Mauna Loa Macadamia Nut Visitors Center
HERE ON THE BIG ISLAND – Nature Always Wins (Part 3 of 3) September 20, 2014Posted by Kelly in : Big Island Hawaii, HERE ON THE BIG ISLAND , add a comment
HERE ON THE BIG ISLAND
By Kelly Moran
Nature Always Wins (Part III) [see Part I]
Puna’s population has grown enormously since the 1960s, when the big subdivisions were created: Hawaiian Paradise Park (HPP), Nanawale Estates, Hawaiian Beaches, Hawaiian Shores, Ainaloa, and Orchidland. The lots were not expensive – some cost as little as a Volkswagen Bug. Back then, it was assumed that only retirees, farmers and hippies would want to live so far (20 or more miles) from Hilo. Developers were encouraged, but not required, to install curbs, gutters and sidewalks along their interior roads; but since there was only one paved road in and out of Puna anyway – the two-lane State Highway 130 – it seemed pointless to bring the subdivision streets up to even that modest standard. But after the sugar industry was shuttered, in the 1980s, many people who worked in Hilo started buying the relatively inexpensive lots out in Puna, and commuting along Hwy 130. Traffic increased, and the morning and evening drive-times became so frustratingly congested, that finally, in 2010, the State began a project to widen Hwy 130 between Kea‘au and Pahoa, and to install roundabouts where Pahoa’s main street and the largest subdivision roads feed into the highway.

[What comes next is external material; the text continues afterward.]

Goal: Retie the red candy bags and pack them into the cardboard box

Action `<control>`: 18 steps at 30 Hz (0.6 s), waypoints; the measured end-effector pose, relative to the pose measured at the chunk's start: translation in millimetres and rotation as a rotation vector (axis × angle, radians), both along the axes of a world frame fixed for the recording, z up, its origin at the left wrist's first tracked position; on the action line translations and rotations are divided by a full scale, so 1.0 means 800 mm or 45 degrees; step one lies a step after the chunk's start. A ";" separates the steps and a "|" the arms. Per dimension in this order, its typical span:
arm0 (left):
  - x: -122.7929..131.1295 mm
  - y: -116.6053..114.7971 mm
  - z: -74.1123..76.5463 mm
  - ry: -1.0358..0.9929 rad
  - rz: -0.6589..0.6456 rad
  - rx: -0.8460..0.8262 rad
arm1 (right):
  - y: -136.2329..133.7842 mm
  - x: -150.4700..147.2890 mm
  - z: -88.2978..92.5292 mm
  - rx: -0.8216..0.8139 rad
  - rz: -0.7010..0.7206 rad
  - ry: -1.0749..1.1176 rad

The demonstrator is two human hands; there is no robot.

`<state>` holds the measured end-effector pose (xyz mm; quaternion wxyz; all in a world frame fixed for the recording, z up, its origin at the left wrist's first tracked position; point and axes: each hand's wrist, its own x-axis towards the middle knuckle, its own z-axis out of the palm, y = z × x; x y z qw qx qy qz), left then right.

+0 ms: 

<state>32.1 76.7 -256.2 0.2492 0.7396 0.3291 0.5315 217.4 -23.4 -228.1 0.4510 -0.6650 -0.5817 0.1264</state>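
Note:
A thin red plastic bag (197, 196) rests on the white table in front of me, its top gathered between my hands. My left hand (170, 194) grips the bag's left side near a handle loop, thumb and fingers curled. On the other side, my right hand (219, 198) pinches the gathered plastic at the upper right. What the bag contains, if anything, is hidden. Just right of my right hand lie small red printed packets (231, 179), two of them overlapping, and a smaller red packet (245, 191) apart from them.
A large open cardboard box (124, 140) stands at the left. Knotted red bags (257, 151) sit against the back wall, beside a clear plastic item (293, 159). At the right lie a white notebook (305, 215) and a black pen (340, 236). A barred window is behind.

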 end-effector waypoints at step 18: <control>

But there have long been calls to upgrade two dirt roads, makai of and roughly parallel to the highway, so they could take some of the traffic load away from the highway. One is Railroad Ave. which, when it had tracks, carried sugarcane trains from Kapoho all the way to Hilo. The other, hugging the coast, and very rugged even for 4WD vehicles, is called Government Beach Road; it originally linked Kapoho with Kaloli Point in HPP. From lack of foresight, however, neither of these roads goes its full length, anymore; they’re in segments, interrupted by overgrown lots, and allowed to become residential, in some places enabling homes to be built within their rights-of-way. And nothing was ever done to improve them. Until now.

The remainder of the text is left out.